***** Information shown *****

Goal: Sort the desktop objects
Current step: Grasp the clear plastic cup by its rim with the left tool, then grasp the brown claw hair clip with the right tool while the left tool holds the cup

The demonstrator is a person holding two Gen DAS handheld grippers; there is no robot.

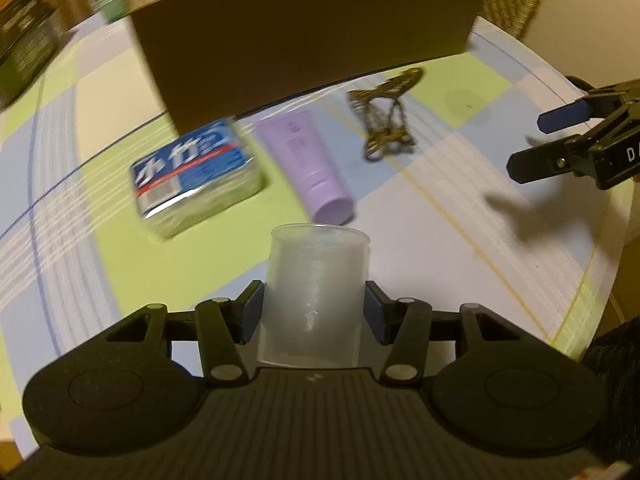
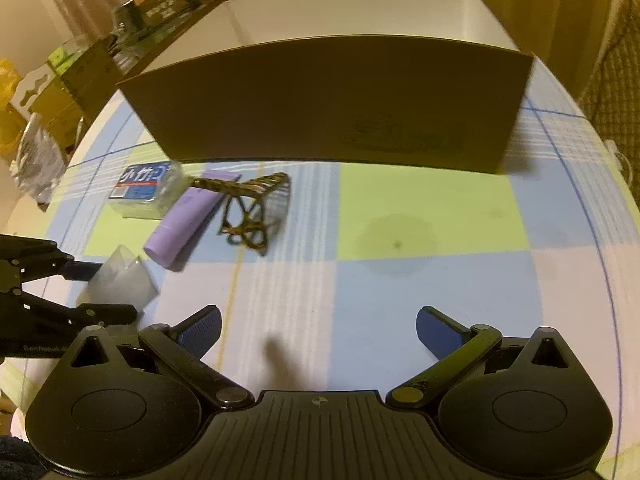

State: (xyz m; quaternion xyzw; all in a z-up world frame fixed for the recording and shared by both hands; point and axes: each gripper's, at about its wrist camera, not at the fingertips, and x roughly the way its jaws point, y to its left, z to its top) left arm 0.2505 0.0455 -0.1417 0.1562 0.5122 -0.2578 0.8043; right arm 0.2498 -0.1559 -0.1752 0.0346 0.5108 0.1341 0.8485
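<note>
left wrist view: the left gripper (image 1: 314, 312) sits at the lower centre of the frame with a clear plastic cup (image 1: 316, 276) between its blue pads (image 1: 253, 312), both pads lying against the cup's walls, so the jaws are closed on it; the cup stands upright on the checked tablecloth (image 1: 420, 232). just beyond the cup's rim, at centre frame, lies a purple tube (image 1: 308, 160) with its cap end toward the camera. left of the tube lies a blue and white packet (image 1: 192, 176), blurred, its far corner against the brown cardboard box (image 1: 304, 32) that fills the upper centre. right of the tube, a brown wire clip (image 1: 386, 120) rests on the cloth near the box's lower edge. the right gripper (image 1: 532, 142) enters from the right edge, well apart from the objects, its jaws parted with nothing between them. right wrist view: the right gripper (image 2: 318, 332) occupies the lower frame, both blue pads (image 2: 438, 330) spread wide over bare tablecloth (image 2: 400, 280). the cardboard box (image 2: 332, 100) spans the upper centre, open at the top. in the left middle, the packet (image 2: 142, 192), tube (image 2: 184, 224) and wire clip (image 2: 248, 212) lie side by side below the box; the clip's upper end overlaps the tube. at the lower left edge the left gripper (image 2: 100, 288) holds the cup (image 2: 120, 280), here blurred
</note>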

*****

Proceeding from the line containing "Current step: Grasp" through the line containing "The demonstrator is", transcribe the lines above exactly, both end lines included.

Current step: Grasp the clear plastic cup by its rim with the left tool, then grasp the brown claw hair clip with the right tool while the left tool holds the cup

The demonstrator is a person holding two Gen DAS handheld grippers; there is no robot.

The output as shown is complete.